Lines with "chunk" in the records below: say how many there are, and add nothing.

Exercise input »
——————————
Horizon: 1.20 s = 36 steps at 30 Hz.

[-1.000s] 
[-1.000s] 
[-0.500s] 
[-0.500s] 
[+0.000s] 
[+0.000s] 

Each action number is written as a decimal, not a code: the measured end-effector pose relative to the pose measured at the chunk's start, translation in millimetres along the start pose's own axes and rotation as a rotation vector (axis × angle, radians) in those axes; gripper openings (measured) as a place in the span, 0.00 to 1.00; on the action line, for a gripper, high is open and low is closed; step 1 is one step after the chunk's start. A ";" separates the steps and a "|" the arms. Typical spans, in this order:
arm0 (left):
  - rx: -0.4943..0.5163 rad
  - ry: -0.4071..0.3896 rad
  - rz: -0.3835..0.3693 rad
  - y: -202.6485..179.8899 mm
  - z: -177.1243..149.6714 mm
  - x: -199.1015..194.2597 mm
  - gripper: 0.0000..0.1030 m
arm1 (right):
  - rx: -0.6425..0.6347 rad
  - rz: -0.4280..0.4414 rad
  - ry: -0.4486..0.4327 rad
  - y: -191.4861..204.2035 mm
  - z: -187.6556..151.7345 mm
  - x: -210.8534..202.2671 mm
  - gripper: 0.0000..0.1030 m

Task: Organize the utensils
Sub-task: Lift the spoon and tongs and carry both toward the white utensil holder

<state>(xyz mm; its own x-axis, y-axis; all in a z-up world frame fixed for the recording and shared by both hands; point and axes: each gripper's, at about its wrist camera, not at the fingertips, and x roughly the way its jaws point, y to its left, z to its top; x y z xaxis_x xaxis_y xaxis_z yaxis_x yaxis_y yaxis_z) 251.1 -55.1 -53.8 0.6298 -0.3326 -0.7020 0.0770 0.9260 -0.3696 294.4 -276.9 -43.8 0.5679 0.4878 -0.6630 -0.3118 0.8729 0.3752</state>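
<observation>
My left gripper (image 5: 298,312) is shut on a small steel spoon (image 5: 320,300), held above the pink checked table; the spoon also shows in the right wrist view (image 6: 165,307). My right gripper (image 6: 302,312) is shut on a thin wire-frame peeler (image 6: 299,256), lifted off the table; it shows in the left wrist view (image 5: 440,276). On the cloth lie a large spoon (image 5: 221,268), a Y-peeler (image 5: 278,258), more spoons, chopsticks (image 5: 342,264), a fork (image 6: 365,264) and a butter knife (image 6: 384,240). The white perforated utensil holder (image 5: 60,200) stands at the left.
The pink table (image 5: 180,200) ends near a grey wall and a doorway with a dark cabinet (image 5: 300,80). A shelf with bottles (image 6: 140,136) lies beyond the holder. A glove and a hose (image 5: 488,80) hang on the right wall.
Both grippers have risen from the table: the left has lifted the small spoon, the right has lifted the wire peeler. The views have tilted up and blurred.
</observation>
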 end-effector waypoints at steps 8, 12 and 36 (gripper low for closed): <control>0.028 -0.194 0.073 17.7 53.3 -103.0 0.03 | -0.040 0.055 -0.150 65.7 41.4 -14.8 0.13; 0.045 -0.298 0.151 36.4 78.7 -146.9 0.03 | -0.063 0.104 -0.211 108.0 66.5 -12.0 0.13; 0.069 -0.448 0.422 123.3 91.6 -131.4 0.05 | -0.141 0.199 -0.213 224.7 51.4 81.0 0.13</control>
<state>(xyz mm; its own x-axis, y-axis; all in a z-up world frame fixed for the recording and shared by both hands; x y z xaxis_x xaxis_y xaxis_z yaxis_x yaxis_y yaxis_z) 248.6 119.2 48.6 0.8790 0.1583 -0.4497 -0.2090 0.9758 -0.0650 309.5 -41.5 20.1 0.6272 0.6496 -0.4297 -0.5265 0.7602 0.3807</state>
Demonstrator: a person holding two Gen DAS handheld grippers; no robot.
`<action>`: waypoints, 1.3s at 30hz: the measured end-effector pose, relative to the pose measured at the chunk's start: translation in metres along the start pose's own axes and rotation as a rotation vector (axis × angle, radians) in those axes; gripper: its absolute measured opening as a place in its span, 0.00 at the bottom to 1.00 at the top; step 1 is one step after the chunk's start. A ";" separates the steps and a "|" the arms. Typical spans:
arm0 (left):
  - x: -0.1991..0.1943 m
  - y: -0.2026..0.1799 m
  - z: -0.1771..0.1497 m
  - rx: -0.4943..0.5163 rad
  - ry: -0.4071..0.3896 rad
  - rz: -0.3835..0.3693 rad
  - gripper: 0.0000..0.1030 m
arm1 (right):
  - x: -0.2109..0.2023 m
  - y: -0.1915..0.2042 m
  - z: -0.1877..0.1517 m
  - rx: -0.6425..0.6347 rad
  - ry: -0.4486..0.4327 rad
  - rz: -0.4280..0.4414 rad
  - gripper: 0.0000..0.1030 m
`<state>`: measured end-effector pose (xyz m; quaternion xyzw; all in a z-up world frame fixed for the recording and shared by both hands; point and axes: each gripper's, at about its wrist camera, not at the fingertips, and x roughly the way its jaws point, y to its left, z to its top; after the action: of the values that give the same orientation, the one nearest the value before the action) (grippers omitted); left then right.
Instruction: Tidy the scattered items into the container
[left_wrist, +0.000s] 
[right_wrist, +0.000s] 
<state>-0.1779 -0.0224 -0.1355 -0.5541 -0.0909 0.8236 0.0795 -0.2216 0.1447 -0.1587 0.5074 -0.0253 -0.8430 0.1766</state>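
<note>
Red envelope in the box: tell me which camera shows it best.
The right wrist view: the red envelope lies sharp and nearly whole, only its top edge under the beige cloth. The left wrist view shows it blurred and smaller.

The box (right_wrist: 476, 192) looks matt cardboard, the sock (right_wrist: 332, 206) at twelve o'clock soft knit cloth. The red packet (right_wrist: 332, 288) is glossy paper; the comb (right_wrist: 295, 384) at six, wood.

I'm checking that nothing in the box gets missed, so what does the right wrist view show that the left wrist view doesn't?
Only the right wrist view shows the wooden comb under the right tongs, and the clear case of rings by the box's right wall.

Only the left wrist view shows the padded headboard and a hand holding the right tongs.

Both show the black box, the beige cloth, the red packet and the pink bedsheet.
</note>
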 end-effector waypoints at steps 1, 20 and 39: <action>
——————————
Task output » 2